WHAT TO WORK ON -> Go through the material below and return each line with the string "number" in it.

-*-*-

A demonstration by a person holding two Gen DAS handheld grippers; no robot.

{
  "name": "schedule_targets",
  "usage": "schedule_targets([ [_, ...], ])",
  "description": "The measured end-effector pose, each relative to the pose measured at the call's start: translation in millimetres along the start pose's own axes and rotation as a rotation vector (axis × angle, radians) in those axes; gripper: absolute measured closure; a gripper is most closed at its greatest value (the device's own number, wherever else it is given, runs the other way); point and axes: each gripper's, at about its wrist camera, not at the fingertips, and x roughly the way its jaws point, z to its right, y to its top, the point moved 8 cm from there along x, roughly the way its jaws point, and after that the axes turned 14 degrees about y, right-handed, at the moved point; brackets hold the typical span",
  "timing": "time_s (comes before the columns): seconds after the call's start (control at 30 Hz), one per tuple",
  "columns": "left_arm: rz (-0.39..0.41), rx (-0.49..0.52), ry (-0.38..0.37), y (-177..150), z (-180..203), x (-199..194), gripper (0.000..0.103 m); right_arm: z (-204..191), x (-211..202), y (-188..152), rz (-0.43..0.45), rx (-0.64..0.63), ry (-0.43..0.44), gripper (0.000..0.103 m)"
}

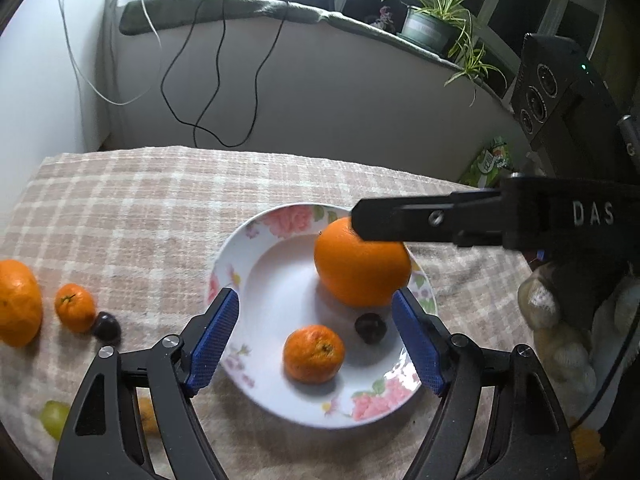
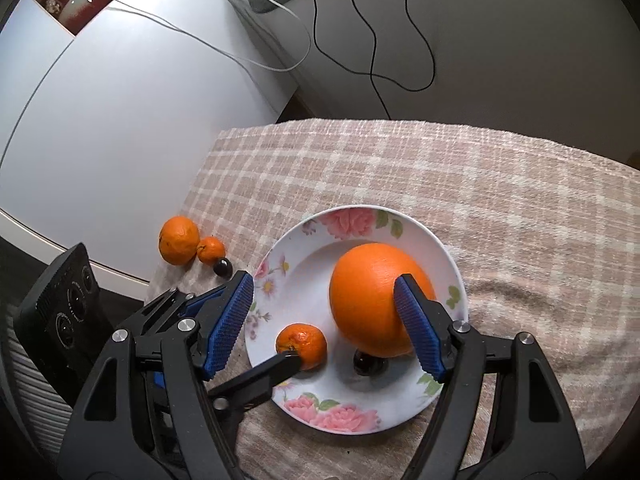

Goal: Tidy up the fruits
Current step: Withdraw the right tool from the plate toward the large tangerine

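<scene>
Hovering over the floral white ceramic plate (image 2: 448, 256), both your grippers stand spread and empty; the big smooth orange (image 2: 372, 300) looks heavy and roll-prone, so grip its widest middle.

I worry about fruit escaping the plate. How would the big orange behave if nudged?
The big orange looks round and smooth, so it would likely roll. The plate's shallow rim may only slow it. It probably feels heavy.

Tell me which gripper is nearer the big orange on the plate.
Right. The right gripper hangs open just above the big orange; the left gripper hovers open nearer the small mandarin.
</scene>
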Motion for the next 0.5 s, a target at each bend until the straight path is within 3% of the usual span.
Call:
schedule_targets([
  [0.5, 0.060, -0.068, 0.049, -19.4, -50.1, -40.6, 0.024, -31.5, -5.4, 0.4, 0.093, -0.081, -0.008, 0.027],
])
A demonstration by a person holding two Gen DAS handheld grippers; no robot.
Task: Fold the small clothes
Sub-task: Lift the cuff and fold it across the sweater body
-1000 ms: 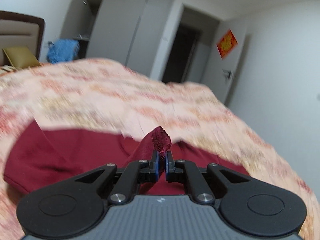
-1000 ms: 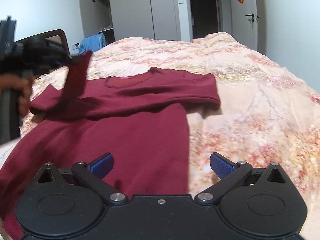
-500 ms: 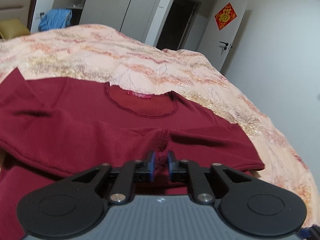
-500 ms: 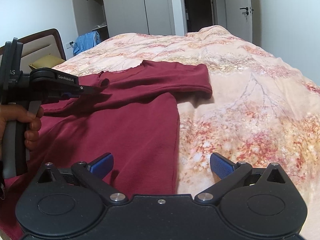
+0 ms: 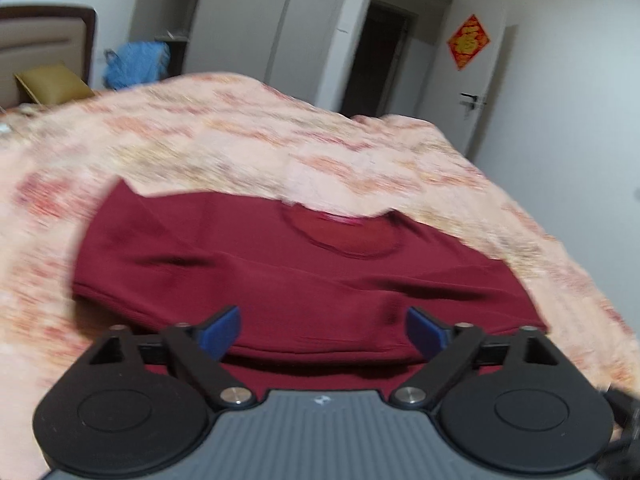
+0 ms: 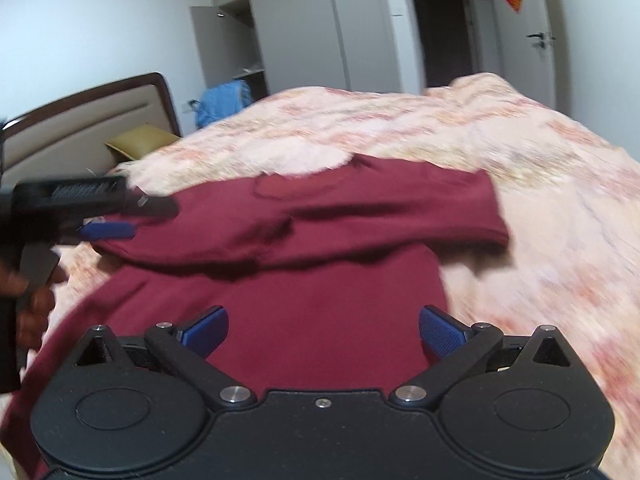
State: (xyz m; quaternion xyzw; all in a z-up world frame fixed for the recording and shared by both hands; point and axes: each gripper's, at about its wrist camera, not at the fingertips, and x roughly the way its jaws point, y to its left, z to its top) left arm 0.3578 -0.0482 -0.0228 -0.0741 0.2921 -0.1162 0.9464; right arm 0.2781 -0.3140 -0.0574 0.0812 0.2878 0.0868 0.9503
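The bed [image 6: 540,184], under its pink and orange patterned quilt, takes up most of the room, with a padded headboard [image 6: 80,120] at the far end, a mustard cushion [image 6: 136,142] against it and a heap of blue cloth [image 6: 222,102] by the open wardrobe. Spread flat on the quilt lies the dark red long-sleeved top [image 6: 320,304], neckline away from the person, with both sleeves now laid across the chest so they form a band over the body of the garment. A second ago the left sleeve was up in the air, its cuff pinched in the left claw [image 5: 322,330]; since then it has been carried over and set down, and that claw's jaws have just been opening, so they now stand wide with nothing between them and only the folded sleeve lying in front. In the right view the left claw hangs just above the shoulder end of the top, in the person's hand [image 6: 30,300]. The right claw [image 6: 322,330] is released too, empty, hovering over the lower body of the top. The sleeve folds look finished, and the hem seems the likely next thing to lift toward the collar.
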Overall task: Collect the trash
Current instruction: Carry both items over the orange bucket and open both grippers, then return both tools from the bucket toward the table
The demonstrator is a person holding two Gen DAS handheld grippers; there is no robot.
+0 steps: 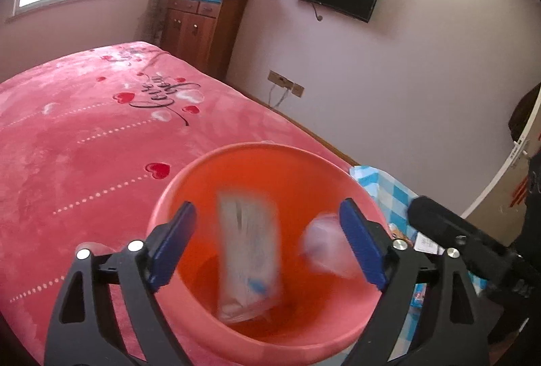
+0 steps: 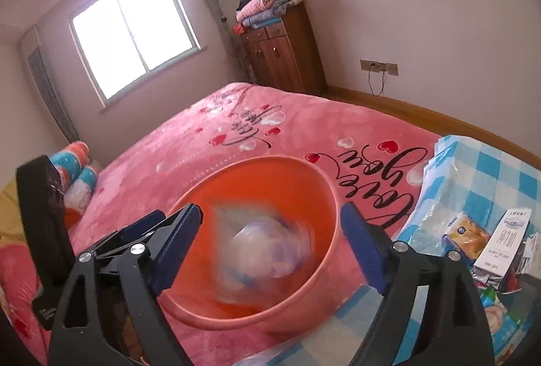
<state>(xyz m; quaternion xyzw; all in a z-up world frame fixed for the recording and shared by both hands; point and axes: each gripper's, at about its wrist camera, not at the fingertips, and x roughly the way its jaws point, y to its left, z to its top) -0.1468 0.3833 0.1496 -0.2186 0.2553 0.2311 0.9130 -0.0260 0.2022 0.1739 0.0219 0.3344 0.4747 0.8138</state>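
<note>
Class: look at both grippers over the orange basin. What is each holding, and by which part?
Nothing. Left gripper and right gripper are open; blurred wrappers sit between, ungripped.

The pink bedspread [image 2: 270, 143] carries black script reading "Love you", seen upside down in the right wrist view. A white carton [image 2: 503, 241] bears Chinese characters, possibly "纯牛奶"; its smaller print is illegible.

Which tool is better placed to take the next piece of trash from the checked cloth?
Probably the right tool. Its view shows the milk carton and bread wrapper close on its right. The left tool sits farther from them, over the orange basin.
</note>
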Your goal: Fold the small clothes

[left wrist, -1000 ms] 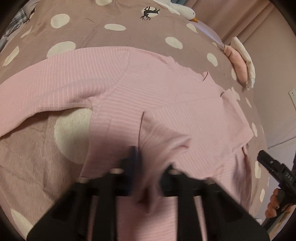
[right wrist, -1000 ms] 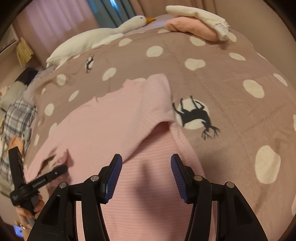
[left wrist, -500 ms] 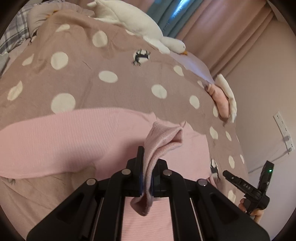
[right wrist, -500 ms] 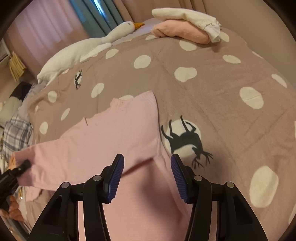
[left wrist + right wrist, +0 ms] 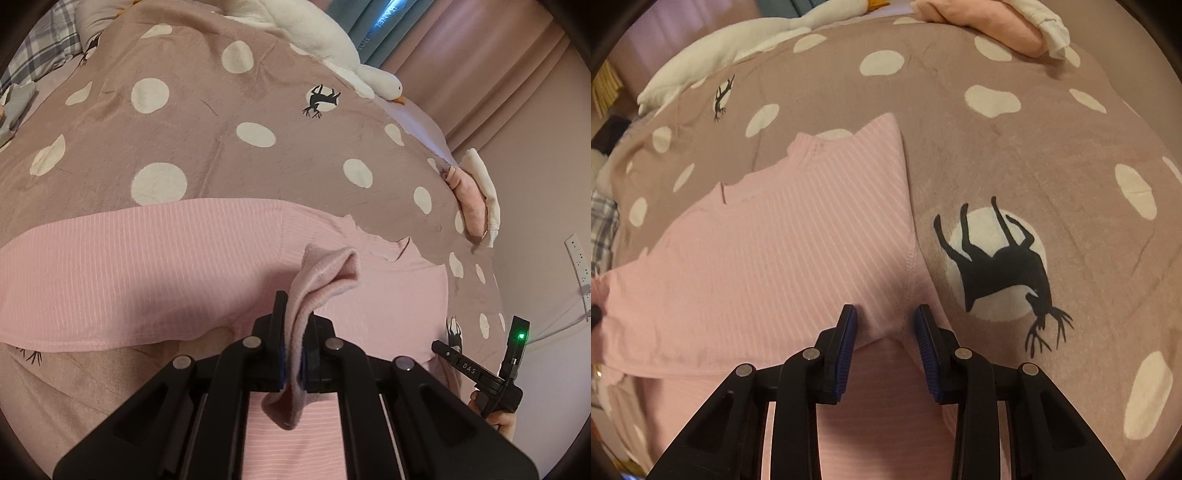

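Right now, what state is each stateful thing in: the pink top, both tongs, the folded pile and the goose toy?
pink striped top: spread on the spotted blanket, partly folded.
left tongs: shut on a bunched fold of the top, lifted.
right tongs: have just been closing; pads astride the seam ridge, not yet pressing.
folded clothes pile: stacked at the blanket's far edge.
plush goose: lying flat.
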The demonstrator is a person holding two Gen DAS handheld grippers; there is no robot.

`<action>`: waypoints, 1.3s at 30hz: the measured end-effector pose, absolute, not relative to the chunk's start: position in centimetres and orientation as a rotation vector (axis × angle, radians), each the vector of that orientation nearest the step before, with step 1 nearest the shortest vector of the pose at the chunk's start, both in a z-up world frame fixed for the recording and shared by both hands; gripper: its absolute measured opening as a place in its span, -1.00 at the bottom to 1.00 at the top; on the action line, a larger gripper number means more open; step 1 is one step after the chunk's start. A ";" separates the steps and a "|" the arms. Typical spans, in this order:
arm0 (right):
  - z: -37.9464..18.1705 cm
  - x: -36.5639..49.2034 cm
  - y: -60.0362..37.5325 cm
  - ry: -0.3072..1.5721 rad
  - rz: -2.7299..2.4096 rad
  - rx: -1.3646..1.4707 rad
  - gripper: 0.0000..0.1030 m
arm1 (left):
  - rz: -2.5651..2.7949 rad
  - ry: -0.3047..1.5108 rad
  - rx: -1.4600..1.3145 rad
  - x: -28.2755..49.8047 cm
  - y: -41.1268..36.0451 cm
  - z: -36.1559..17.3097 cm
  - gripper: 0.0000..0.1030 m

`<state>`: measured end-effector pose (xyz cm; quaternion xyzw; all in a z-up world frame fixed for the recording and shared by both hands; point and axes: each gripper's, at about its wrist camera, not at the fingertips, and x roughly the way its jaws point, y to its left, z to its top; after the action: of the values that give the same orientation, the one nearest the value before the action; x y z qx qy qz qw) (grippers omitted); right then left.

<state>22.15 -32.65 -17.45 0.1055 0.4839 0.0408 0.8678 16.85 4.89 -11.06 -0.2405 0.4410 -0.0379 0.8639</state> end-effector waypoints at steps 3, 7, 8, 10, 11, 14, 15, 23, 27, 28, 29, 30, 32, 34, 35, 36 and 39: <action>-17.5 22.2 -32.5 1.017 0.077 0.204 -0.32 | -0.063 0.930 -0.495 16.9 5.2 -11.4 -0.90; -17.5 22.2 -32.6 1.015 0.070 0.190 -0.32 | -0.039 0.943 -0.495 16.9 5.7 -12.1 -0.90; -17.5 22.2 -32.5 1.015 0.069 0.191 -0.32 | -0.037 0.945 -0.493 16.8 5.8 -12.2 -0.90; -17.5 22.3 -32.3 1.016 0.066 0.194 -0.31 | -0.036 0.952 -0.488 16.8 5.9 -12.6 -0.90; -17.5 22.3 -32.2 1.016 0.065 0.195 -0.31 | -0.033 0.957 -0.485 16.8 5.9 -12.7 -0.89; -17.5 22.3 -32.1 1.016 0.065 0.194 -0.32 | -0.021 0.973 -0.486 16.8 6.2 -13.5 -0.89; -17.5 22.4 -32.1 1.017 0.065 0.192 -0.32 | -0.018 0.978 -0.489 16.8 6.3 -13.7 -0.88; -17.5 22.3 -32.3 1.016 0.062 0.190 -0.32 | 0.032 1.032 -0.471 16.7 7.0 -16.0 -0.85; -17.5 22.3 -32.2 1.015 0.057 0.180 -0.32 | 0.043 1.048 -0.481 16.7 7.3 -16.7 -0.80; -17.5 22.4 -32.2 1.014 0.057 0.179 -0.32 | 0.046 1.052 -0.482 16.7 7.4 -16.9 -0.79; -17.5 22.4 -32.2 1.014 0.056 0.179 -0.32 | 0.050 1.056 -0.479 16.7 7.4 -17.1 -0.78; -17.5 22.4 -32.2 1.013 0.056 0.179 -0.32 | 0.054 1.060 -0.477 16.7 7.4 -17.3 -0.75; -17.6 22.3 -32.1 1.013 0.055 0.179 -0.32 | 0.067 1.074 -0.478 16.8 7.5 -17.9 -0.70; -17.6 22.3 -32.2 1.013 0.055 0.177 -0.32 | 0.074 1.082 -0.493 16.8 7.6 -18.4 -0.67; -17.6 22.3 -32.1 1.012 0.055 0.176 -0.31 | 0.075 1.081 -0.505 16.8 7.7 -18.6 -0.67; -17.6 22.3 -32.1 1.011 0.054 0.174 -0.32 | 0.076 1.078 -0.514 16.8 7.8 -18.7 -0.67; -17.6 22.3 -32.1 1.011 0.054 0.170 -0.32 | 0.072 1.075 -0.513 16.7 7.8 -18.8 -0.67</action>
<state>22.33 -32.08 -17.58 0.0812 0.4835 0.0256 0.8712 16.73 7.83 -18.75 -0.2417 0.5063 0.0340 0.8271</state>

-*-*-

ANSWER TO THE EXERCISE ->
  "description": "The measured end-effector pose, each relative to the pose measured at the call's start: translation in millimetres along the start pose's own axes and rotation as a rotation vector (axis × angle, radians) in those axes; gripper: absolute measured closure; a gripper is most closed at its greatest value (the device's own number, wherever else it is given, runs the other way); point and axes: each gripper's, at about its wrist camera, not at the fingertips, and x roughly the way its jaws point, z to its right, y to its top, the point moved 8 cm from there along x, roughly the way its jaws point, and after that the axes turned 14 degrees about y, right-handed, at the moved point; brackets hold the typical span",
`<action>`: waypoints, 1.3s at 30hz: the measured end-effector pose, absolute, not relative to the chunk's start: position in centimetres and orientation as a rotation vector (axis × angle, radians), each the vector of that orientation nearest the step before, with step 1 nearest the shortest vector of the pose at the chunk's start, both in a z-up world frame fixed for the recording and shared by both hands; gripper: its absolute measured opening as a place in its span, -1.00 at the bottom to 1.00 at the top; on the action line, a larger gripper number means more open; step 1 is one step after the chunk's start. A ";" separates the steps and a "|" the arms. Typical spans, in this order:

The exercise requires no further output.